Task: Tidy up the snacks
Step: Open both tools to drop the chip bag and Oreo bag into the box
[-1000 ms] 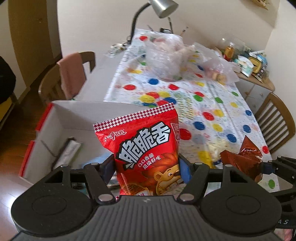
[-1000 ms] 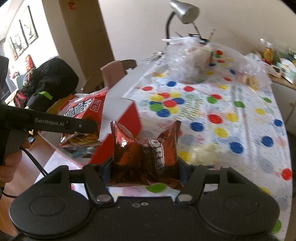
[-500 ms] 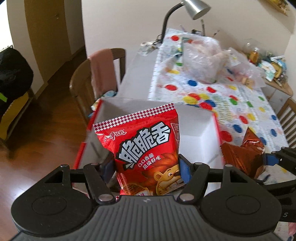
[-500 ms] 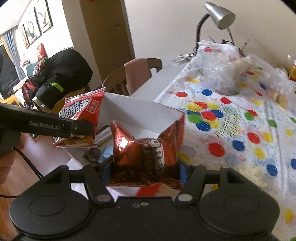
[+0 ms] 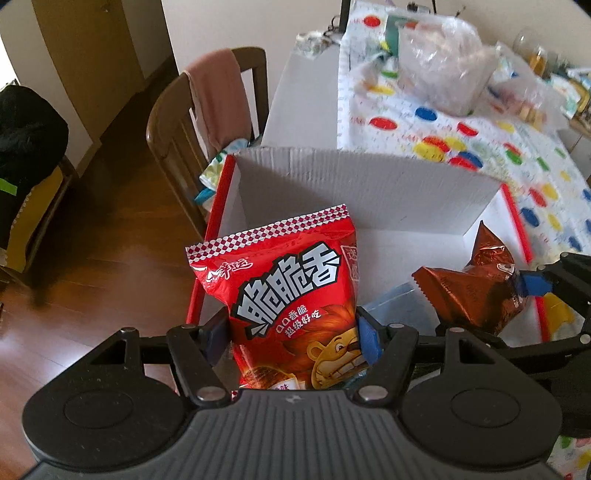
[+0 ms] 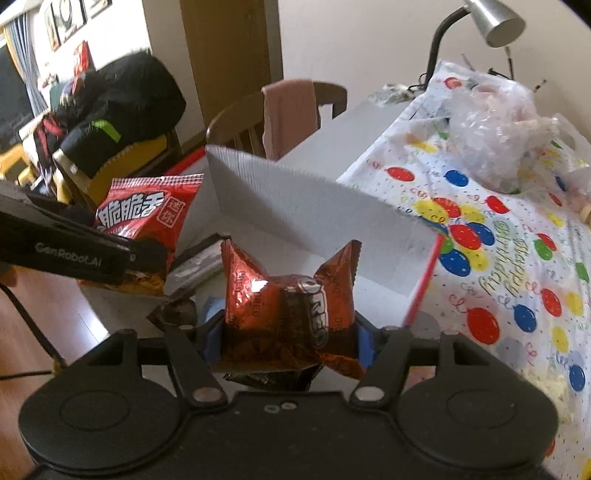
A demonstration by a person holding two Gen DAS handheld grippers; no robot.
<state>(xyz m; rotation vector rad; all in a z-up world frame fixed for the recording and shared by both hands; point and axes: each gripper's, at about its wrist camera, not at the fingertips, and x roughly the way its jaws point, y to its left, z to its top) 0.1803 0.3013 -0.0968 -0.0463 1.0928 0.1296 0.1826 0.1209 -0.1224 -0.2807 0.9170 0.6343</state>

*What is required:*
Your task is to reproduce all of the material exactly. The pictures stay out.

*Written answer:*
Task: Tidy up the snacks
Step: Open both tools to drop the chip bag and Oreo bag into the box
[-1000 ms] 
[-1000 ms] 
[-500 ms] 
[-500 ms] 
[+0 ms] 
[+0 ms] 
A demonstration by a person holding two Gen DAS handheld grippers; no robot.
<state>(xyz m; rotation vector rad; all in a z-up world frame fixed for the recording and shared by both hands; point and axes: each gripper's, at about its wrist camera, not at the fingertips, and x roughly the way its jaws point, y to its left, z to its top) 0.1803 0.3013 -0.0968 -0.0463 1.0928 0.1296 0.1826 0.1209 -0.1224 -0.2807 0.9170 0.6343</state>

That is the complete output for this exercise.